The easy part is finite generation of homology. If $G$ contains a finite index subgroup $H$, then the intersection of the conjugates of $H$ is a finite index normal subgroup $N$. The Hochschild-Serre spectral sequence for the group extension $N\to G\to G/N$ allows us to combine the $FP_\infty$ properties of $N$ and $G/N$ to conclude that $G$ is $FP_\infty$.

The other part is finite homological dimension.
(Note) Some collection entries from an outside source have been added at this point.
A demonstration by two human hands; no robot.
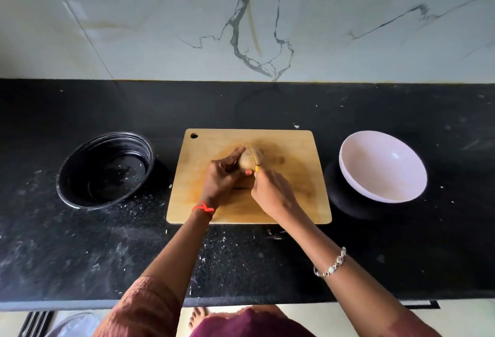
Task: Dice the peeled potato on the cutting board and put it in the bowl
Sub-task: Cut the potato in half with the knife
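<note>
Both hands closed: left hand [223,173] clamps the potato [250,161] from its left side, right hand [273,192] wraps a knife [253,160] with a yellow handle, mostly hidden in the fist. Cutting board [294,202] sits mid-counter; white bowl [383,166] well apart to the right, black bowl [105,169] to the left, both look empty. Potato lies at board centre, just beyond both hands, long axis roughly left-right. Blade runs across it, away from the person, near the middle. Looks like an early halving cut, no dice visible. Right hand is nearer the white bowl.
</note>
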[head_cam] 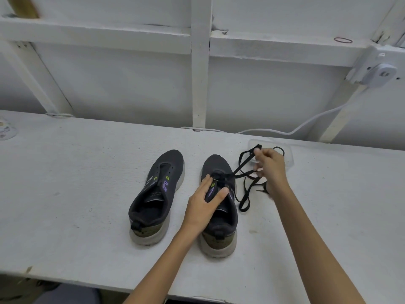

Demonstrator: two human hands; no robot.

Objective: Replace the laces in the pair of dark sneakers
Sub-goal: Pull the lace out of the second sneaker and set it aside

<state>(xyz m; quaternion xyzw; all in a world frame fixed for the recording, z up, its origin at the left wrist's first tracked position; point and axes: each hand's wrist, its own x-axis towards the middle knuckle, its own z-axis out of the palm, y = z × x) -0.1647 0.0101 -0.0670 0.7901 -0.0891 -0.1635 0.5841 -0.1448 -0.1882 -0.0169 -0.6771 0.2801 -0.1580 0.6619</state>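
Head view, left hand (205, 204) spread on sneaker (217, 165), right hand (271, 168) pinching black lace (244, 195), insole print (156, 194) unreadable

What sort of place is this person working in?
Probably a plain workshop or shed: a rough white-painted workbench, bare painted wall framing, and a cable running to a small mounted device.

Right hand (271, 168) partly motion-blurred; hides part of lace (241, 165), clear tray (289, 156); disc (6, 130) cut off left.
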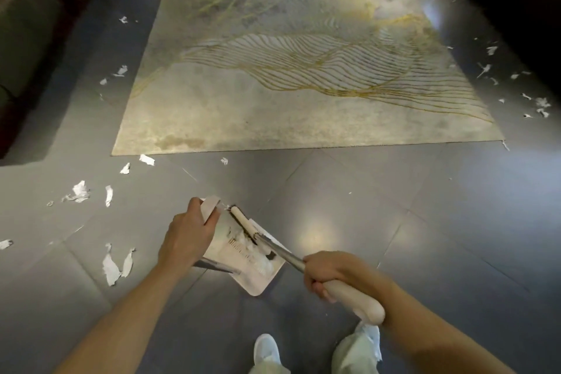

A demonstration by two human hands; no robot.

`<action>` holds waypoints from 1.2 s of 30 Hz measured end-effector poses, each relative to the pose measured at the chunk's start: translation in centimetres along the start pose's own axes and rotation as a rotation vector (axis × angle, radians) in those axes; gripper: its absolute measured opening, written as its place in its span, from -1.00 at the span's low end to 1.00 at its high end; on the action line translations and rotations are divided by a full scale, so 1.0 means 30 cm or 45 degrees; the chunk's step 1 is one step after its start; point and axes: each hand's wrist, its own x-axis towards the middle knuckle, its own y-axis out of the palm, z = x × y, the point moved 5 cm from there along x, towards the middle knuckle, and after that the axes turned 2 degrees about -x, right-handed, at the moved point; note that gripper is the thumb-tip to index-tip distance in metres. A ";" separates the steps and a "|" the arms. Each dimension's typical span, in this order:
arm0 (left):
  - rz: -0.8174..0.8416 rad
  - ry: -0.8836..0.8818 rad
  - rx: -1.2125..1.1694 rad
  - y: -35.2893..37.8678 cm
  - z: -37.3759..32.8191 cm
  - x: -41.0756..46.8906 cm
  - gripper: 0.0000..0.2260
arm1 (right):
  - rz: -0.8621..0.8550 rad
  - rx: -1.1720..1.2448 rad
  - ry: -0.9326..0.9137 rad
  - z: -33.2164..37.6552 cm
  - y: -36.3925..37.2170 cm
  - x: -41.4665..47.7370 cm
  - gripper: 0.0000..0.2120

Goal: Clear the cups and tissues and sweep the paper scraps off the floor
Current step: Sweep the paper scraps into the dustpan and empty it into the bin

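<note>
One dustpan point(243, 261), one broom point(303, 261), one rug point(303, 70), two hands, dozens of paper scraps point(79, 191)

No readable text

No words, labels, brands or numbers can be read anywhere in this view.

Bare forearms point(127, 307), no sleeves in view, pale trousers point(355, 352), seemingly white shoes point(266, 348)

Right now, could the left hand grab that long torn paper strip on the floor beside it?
Probably not yet: the left hand is closed on the dustpan; the paper strip lies on open floor.
</note>
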 end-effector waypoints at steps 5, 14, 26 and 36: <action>0.075 0.031 -0.074 0.009 -0.010 -0.020 -0.73 | -0.098 0.433 -0.129 -0.037 -0.108 -0.207 -0.80; -0.015 0.090 -0.098 -0.036 -0.050 -0.074 -0.61 | -0.216 0.435 0.059 -0.090 -0.218 -0.272 -0.50; -0.116 -0.141 -0.155 -0.101 0.220 -0.277 -0.73 | -0.412 -0.065 0.061 -0.031 -0.090 -0.064 -0.91; -0.162 -0.242 -0.101 -0.116 0.295 -0.194 -0.61 | -0.163 -0.371 -0.003 0.005 0.185 0.062 -0.70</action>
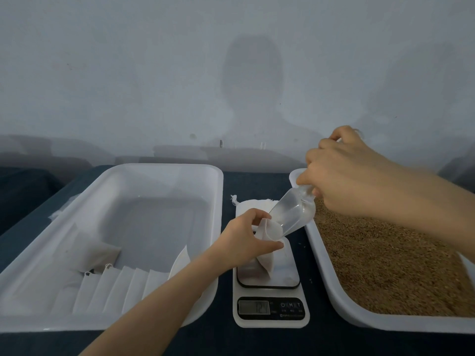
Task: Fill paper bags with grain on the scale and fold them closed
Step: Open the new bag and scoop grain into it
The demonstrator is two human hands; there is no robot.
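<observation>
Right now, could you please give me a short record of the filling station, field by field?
left hand: holds the bag open at its mouth
right hand: grips the clear scoop, tilted into the bag
bag: stands on the scale
scale reading: too blurred to read
right tray: holds loose grain
left tray: holds a row of white bags

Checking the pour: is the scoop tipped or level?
Tipped: the scoop slants mouth-down into the bag the left hand holds.
</observation>
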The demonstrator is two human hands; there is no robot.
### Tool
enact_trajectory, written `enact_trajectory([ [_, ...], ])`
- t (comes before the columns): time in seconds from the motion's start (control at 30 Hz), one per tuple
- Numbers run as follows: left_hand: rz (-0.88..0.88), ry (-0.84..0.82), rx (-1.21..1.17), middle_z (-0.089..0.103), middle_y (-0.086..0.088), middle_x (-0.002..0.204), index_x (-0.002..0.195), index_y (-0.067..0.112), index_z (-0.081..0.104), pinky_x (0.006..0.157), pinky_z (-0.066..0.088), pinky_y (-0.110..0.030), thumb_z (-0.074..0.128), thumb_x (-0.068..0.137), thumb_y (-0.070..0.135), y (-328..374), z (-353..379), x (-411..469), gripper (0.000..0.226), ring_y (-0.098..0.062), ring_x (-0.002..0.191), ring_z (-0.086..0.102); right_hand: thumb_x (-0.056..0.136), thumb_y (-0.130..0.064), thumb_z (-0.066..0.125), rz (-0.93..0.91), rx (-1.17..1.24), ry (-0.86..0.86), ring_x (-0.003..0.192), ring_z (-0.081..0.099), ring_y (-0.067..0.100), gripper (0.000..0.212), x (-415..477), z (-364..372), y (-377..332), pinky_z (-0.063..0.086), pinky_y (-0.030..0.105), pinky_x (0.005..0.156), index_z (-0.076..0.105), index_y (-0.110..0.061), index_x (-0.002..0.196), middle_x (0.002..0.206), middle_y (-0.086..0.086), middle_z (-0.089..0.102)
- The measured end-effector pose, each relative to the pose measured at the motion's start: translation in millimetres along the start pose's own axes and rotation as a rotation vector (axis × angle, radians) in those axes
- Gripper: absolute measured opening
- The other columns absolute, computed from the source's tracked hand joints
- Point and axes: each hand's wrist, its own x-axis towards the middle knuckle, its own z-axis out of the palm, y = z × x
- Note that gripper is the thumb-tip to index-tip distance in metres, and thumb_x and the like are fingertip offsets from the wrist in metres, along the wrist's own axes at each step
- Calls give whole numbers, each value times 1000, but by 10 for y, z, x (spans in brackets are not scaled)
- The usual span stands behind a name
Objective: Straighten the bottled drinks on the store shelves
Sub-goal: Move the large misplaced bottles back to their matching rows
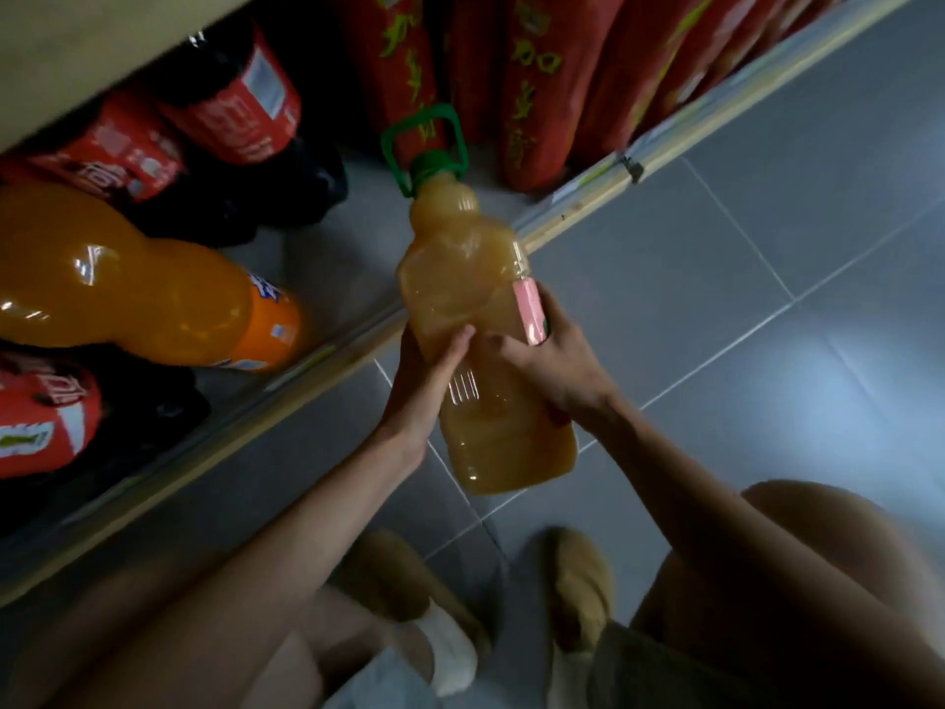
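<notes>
Holding the big juice bottle (pixel 460 278) in both hands, I have my left hand (pixel 429 371) wrapped round its left side with the thumb laid across the front. My right hand (pixel 552 360) is curled round its right side, fingers just beside a pink tag (pixel 529 309) stuck on the plastic. The bottle is off the shelf (pixel 286 381), in the air over the shelf's front edge and the grey tiled floor (pixel 767 222). It is tilted, with its green cap and loop handle (pixel 434 163) pointing in toward the shelf, and is full of cloudy yellow-orange drink.

On the bottom shelf to the left is an orange soda bottle (pixel 128 289), with red-labelled cola bottles (pixel 230 99) behind and beside it. They seem to stand upright, though the wide lens bends them. Further right runs a row of red packs (pixel 537 84) with yellow lettering, too blurred to read. My shoes (pixel 583 585) are on the floor below.
</notes>
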Motion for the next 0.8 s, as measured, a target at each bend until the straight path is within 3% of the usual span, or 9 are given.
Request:
enact_trajectory([
  [0.07, -32, 25, -12, 57, 5, 128, 139, 36, 39, 84, 49, -34, 59, 65, 63, 25, 26, -73, 81, -12, 110, 57, 66, -58, 70, 29, -3, 24, 103, 59, 18, 82, -108, 41, -45, 55, 42, 86, 32, -40, 137, 119, -7, 55],
  [0.27, -157, 61, -81, 57, -1, 131, 139, 32, 40, 100, 44, -52, 60, 67, 66, 68, 2, -414, 82, -24, 120, 53, 61, -62, 60, 72, -87, 95, 101, 58, 17, 84, -430, 131, -242, 54, 41, 86, 30, -44, 136, 110, -14, 53],
  [0.4, -180, 52, -118, 61, -5, 127, 134, 24, 49, 101, 43, -53, 62, 73, 53, 101, -11, -637, 68, -26, 118, 56, 58, -62, 64, 104, -34, 140, 105, 56, 16, 88, -722, 136, -263, 53, 42, 89, 31, -43, 137, 114, -14, 53],
  [0.53, -170, 34, -51, 61, -5, 127, 133, 22, 49, 102, 44, -52, 66, 73, 48, 205, 76, -971, 68, -25, 117, 57, 59, -59, 72, 124, 57, 120, 108, 55, 10, 91, -1082, -27, -313, 54, 36, 87, 30, -43, 139, 116, -20, 51],
  [0.67, -145, -28, 30, 60, -1, 128, 137, 26, 44, 101, 46, -48, 67, 75, 43, 418, 313, -1404, 68, -20, 116, 58, 60, -49, 78, 141, 161, 133, 95, 58, -9, 88, -1535, -314, -447, 51, 14, 72, 35, -40, 135, 107, -32, 52],
  [0.8, -176, -81, 89, 59, 2, 129, 137, 29, 43, 103, 44, -47, 65, 74, 46, 815, 685, -1927, 69, -18, 118, 56, 60, -48, 79, 159, 199, 159, 101, 58, 0, 92, -2080, -724, -773, 53, 16, 70, 33, -37, 139, 119, -18, 55],
])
By assumption $H$ has a finite dimensional classifying space with universal cover $EH$. Consider the space of $H$-equivariant maps from $G$ into $EH$. That is, intertwining the left action of $H$ on $G$ and the only action of $H$ on $EH$. This leaves the right action of $G$ on $G$, which makes this a $G$-space, a candidate for $EG$. For the quotient to be a model of $BG$, we need the space to be contractible and the action to be free. This space is isomorphic to $EH^{[G:H]}$, hence contractible and finite dimensional. The size of the isotropy is bounded by the index. So the isotropy is a finite subgroup of the torsion-free group $G$, so actually $G$ acts freely on this space. This shows that $G$ has a finite dimensional classifying space. In fact, the dimension of $G$ is the same as the dimension of $H$, although that does not come out of this construction.

Reference: Ken Brown's book, Chapter VIII or his notes.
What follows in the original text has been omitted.